Thursday, May 24, 2018

Yellowstone 2018-6


Reconsiderations

From Carson City, U.S.-395 continues on to Sin City, Jr., Reno.  Not being a gambler and wanting to avoid unprofitable ventures, I am glad the highway breezes around the downtown area on elevated roadway.  The route then veers northwest in a beeline back to California. The desert soon falls away behind and the climate zone soon turns alpine.  This is lumber country, so grab your axe and swing along.

Susanville., CA
What serves as a metropolis in this part of the state is Susanville which seems to be named for the Susan River (Oh, those explorers are known for their ability to make connections like that).  There are two industries of note:  Logging and tourism. As I had arrived in Susanville during the breakfast hour, I opted to try my luck at a local eatery named (wait for it…) The Lumberjack.  While clean and efficient, the décor harkens back to an era before IHOP and Denny’s cornered the corner on corner diners and restaurant owners felt obligated to contribute to the local cultural ethos.  In this case it was a gigantic lumberjack seemingly poised to smite with his mighty axe any wanderer who attempted to sneak by unfed.  As a bonus, the waitresses wore red and black flannel shirts and black slacks held judiciously in place by suspenders: Corny? Yes! Entertaining? Immensely!

Story of My Life
The after-breakfast plan was a trip to Lassen Volcanic Nat’l Park.  The park is a side trip of about ninety miles west of Susanville on CA-44.  It is a pleasant drive initially, but soon all of the trees began to look alike.  Pressure was beginning to assert itself against my bladder walls, so arrival was extremely timely.  Unfortunately, the park had not yet opened for the spring.  Thank heavens the visitor center was open.  There was a self-pay notice at the unmanned entry gate.  For those unfamiliar with the U.S.P.S fee pay honor system, it consists of dispensing empty envelopes which the tourist will then fill with cash and deposit into a locked receptacle.  I walked into the visitor center and seeing nary a ranger in sight, used the restroom and left, stiffing the government for $20.  These fees have ballooned in recent years. Crest fallen that I had missed yet another chance to throw myself into a gurgling cauldron of lava, I headed back to Susanville.

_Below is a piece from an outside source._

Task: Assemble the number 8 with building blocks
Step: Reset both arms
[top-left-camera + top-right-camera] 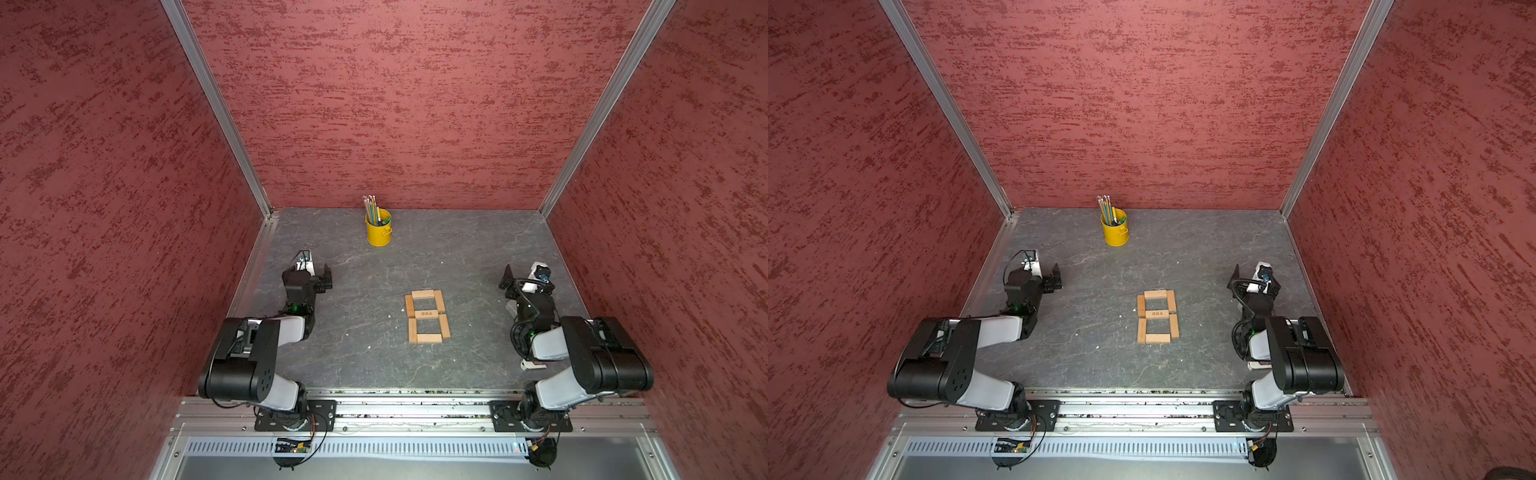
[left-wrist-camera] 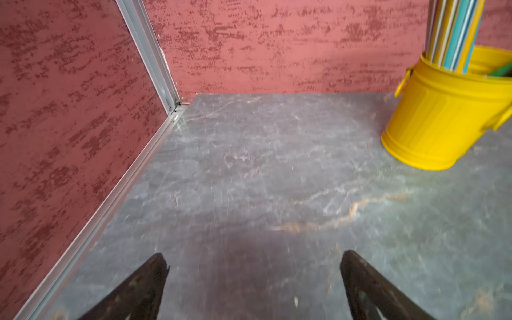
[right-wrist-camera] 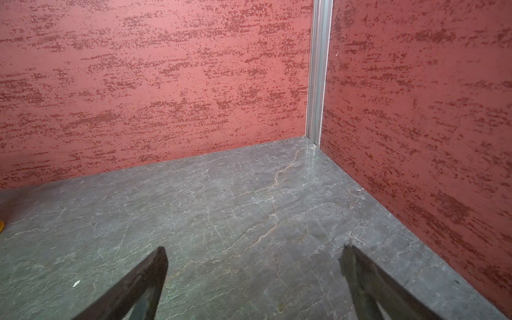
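The number 8 (image 1: 424, 314) (image 1: 1158, 313) lies flat on the grey table, right of the middle. It is made of several tan building blocks forming two stacked square loops, and the middle bar carries dark printed marks. My left gripper (image 1: 316, 266) (image 1: 1042, 264) (image 2: 255, 256) hovers open far to its left, with only bare table between the fingers. Right of the figure, my right gripper (image 1: 524, 272) (image 1: 1250, 272) (image 3: 255, 250) is also open and holds nothing. Neither wrist view shows the blocks.
A yellow bucket (image 1: 379, 230) (image 1: 1115, 230) (image 2: 443, 119) of pencils stands near the back wall. A small white-grey plastic piece (image 1: 532, 365) (image 1: 1256, 365) lies under the right arm. Red walls enclose the table on three sides, and a metal rail runs along the front.
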You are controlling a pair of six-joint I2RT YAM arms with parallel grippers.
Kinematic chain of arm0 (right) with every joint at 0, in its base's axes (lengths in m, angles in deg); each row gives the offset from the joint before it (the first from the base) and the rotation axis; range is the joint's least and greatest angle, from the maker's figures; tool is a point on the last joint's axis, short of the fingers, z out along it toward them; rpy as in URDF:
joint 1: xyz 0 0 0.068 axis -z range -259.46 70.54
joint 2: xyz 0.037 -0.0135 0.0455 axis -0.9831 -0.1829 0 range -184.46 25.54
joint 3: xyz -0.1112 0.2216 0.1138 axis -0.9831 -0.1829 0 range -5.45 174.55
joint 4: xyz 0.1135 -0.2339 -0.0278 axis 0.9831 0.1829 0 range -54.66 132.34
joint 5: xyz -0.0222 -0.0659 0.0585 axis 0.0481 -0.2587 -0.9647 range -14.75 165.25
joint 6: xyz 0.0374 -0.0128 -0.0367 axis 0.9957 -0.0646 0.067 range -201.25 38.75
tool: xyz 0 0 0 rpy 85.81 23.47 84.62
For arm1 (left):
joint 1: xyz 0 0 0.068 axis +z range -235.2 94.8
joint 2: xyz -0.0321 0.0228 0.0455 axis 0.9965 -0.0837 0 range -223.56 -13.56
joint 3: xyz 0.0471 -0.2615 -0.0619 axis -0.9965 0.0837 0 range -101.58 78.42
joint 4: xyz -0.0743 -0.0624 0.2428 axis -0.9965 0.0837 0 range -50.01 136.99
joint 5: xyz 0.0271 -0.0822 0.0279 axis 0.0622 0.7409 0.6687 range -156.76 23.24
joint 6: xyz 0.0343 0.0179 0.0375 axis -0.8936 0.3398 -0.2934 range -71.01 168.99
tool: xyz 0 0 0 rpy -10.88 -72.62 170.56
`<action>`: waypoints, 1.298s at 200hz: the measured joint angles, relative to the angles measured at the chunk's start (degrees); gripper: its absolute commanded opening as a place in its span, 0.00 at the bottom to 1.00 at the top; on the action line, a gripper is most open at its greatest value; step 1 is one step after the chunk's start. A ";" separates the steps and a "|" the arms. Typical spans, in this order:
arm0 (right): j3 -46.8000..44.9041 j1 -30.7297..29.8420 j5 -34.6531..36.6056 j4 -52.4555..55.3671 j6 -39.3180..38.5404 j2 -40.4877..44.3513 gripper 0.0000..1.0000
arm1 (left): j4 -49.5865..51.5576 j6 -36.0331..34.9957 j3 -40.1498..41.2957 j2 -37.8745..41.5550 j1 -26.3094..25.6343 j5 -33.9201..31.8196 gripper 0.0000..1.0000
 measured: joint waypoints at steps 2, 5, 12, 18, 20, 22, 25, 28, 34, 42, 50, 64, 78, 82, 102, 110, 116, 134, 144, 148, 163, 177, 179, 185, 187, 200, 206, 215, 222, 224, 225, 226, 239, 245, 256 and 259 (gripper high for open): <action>0.00 0.00 0.00 -0.02 0.00 0.02 0.99 | 0.13 0.24 -0.42 -0.09 0.15 0.31 0.99; 0.00 0.00 0.00 -0.02 0.00 0.02 0.99 | 0.15 0.39 -0.85 -0.13 0.26 0.68 0.99; 0.00 0.00 0.00 -0.02 0.00 0.00 0.99 | 0.24 1.01 -1.60 -0.13 0.63 1.77 1.00; 0.00 0.00 0.00 -0.02 0.00 0.02 0.99 | 0.28 1.44 -1.88 -0.13 0.90 2.71 0.99; 0.00 0.00 0.00 -0.02 0.00 0.02 0.99 | 0.31 1.64 -1.92 -0.13 0.96 2.99 0.99; 0.00 0.00 -0.02 -0.02 0.00 0.02 0.99 | 0.35 1.77 -1.97 -0.13 1.05 3.23 0.99; 0.00 0.00 0.00 -0.02 0.00 0.02 0.99 | 0.50 1.92 -1.97 -0.13 1.18 3.54 0.99; 0.00 0.00 -0.02 -0.02 0.00 0.00 0.99 | 0.63 2.03 -1.97 -0.13 1.25 3.80 0.99; 0.00 0.00 -0.02 -0.02 0.00 0.02 0.99 | 1.05 2.38 -1.95 -0.13 1.46 4.33 1.00; 0.00 0.00 -0.02 0.00 0.00 0.02 0.99 | 1.49 2.80 -1.92 -0.20 1.64 4.81 0.99; 0.00 0.00 -0.02 0.00 0.00 0.02 0.99 | 1.77 2.99 -1.90 -0.20 1.70 5.14 0.99; 0.00 0.00 -0.02 0.00 0.00 0.00 0.99 | 2.01 3.10 -1.90 -0.20 1.73 5.75 1.00; 0.00 0.00 -0.02 0.00 0.00 0.00 0.99 | 2.19 3.30 -1.90 -0.20 1.73 6.12 0.99; 0.00 0.00 -0.02 0.00 0.00 0.02 0.99 | 2.23 3.43 -1.90 -0.20 1.73 6.16 0.99; 0.00 0.00 -0.04 0.00 0.00 0.02 0.99 | 2.23 3.61 -1.90 -0.20 1.73 6.40 1.00; 0.00 0.00 -0.04 0.00 0.00 0.02 0.99 | 2.23 3.69 -1.90 -0.20 1.73 6.49 0.99; 0.00 0.00 -0.04 0.00 0.00 0.02 0.99 | 2.23 3.76 -1.90 -0.20 1.73 6.54 0.99; 0.00 0.00 -0.04 0.00 0.00 0.00 0.99 | 2.23 3.89 -1.90 -0.20 1.73 6.58 0.99; 0.00 0.00 -0.04 0.00 0.00 0.00 0.99 | 2.23 3.89 -1.90 -0.20 1.73 6.60 1.00; 0.00 0.00 -0.04 0.00 0.00 0.00 0.99 | 2.21 3.87 -1.88 -0.20 1.75 7.02 0.99; 0.00 0.00 -0.04 0.00 0.00 0.02 0.99 | 0.35 3.85 -0.70 -0.20 3.34 12.81 0.99; 0.00 0.00 -0.07 0.00 0.00 0.02 0.99 | -7.08 4.02 3.67 -1.03 7.19 20.33 1.00; 0.00 0.00 -0.07 0.00 0.00 0.02 0.99 | -8.15 4.17 4.39 -1.25 7.80 21.11 0.99; 0.00 0.00 -0.07 -0.02 0.00 0.00 0.99 | -10.03 4.37 6.47 -1.88 9.51 23.39 0.99; 0.00 0.00 -0.07 0.00 0.00 0.00 0.99 | -10.19 4.39 6.84 -1.99 9.84 23.78 1.00; 0.00 0.00 -0.07 0.00 0.00 0.02 0.99 | -9.07 4.11 8.11 -2.91 10.16 24.96 0.99; 0.00 0.00 -0.07 0.00 0.00 0.02 0.99 | -8.74 3.82 7.87 -3.08 9.11 25.03 0.99; 0.00 0.00 -0.07 0.00 0.00 0.02 0.99 | -9.42 3.43 7.41 -3.08 7.54 25.53 1.00; 0.00 0.00 -0.07 0.00 0.00 0.02 0.99 | -9.33 2.95 6.84 -2.84 6.58 25.99 0.99; 0.00 0.00 -0.07 0.00 0.00 0.02 0.99 | -9.53 2.93 6.75 -2.84 6.38 26.05 0.99; 0.00 0.00 -0.07 0.00 0.00 0.00 0.99 | -9.73 2.93 6.69 -2.82 6.25 26.10 0.99; 0.00 0.00 -0.07 0.00 0.00 0.02 0.99 | -9.86 2.91 6.64 -2.82 6.21 26.12 0.99; 0.00 0.00 -0.07 0.00 0.00 0.02 0.99 | -10.67 2.56 6.34 -2.67 5.88 25.90 0.99; 0.00 0.00 -0.07 0.00 0.00 0.02 0.99 | -10.73 2.51 6.29 -2.60 5.84 25.66 0.99; 0.00 0.00 -0.07 0.00 0.00 0.02 0.99 | -10.60 2.54 6.12 -2.60 5.92 25.62 0.99; 0.00 0.00 -0.09 0.00 0.00 0.02 0.99 | -10.49 2.56 6.01 -2.60 5.95 25.62 0.99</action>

I secured lodging for the night (bug free I was assured) at the Best Western.  It seemed a bit of local reconnaissance was in order. Susanville is one of those towns that is just big enough to have spawned the de rigor national chains and I eventually ended up at the Target store.  I recall needing something but cannot bring to mind what it was.  I reckoned it was time to do some strategic review and plan assessment and where better than Starbucks.  I dialed up the computer guidance system of my vehicle and initiated a search for the nearest location. After all, I had just paid $200 to update the map set in my five-year-old Yukon.  Much to my embarrassment, it was one driveway away from my current location.

My original plan was to tour the length of U.S. 395 then swing back southeast and visit Yellowstone National Park.  As I sat on the hard, wooden seat at Starbucks, tracing the distance from Susanville to the Canadian border, I began to have doubts that I retained the stamina to pilot that route.  The primary event of this odyssey would be refocused to the first jewel in the crown of The National Park System, Yellowstone.  (Mr. Sulu, lay in a course for Old Faithful.)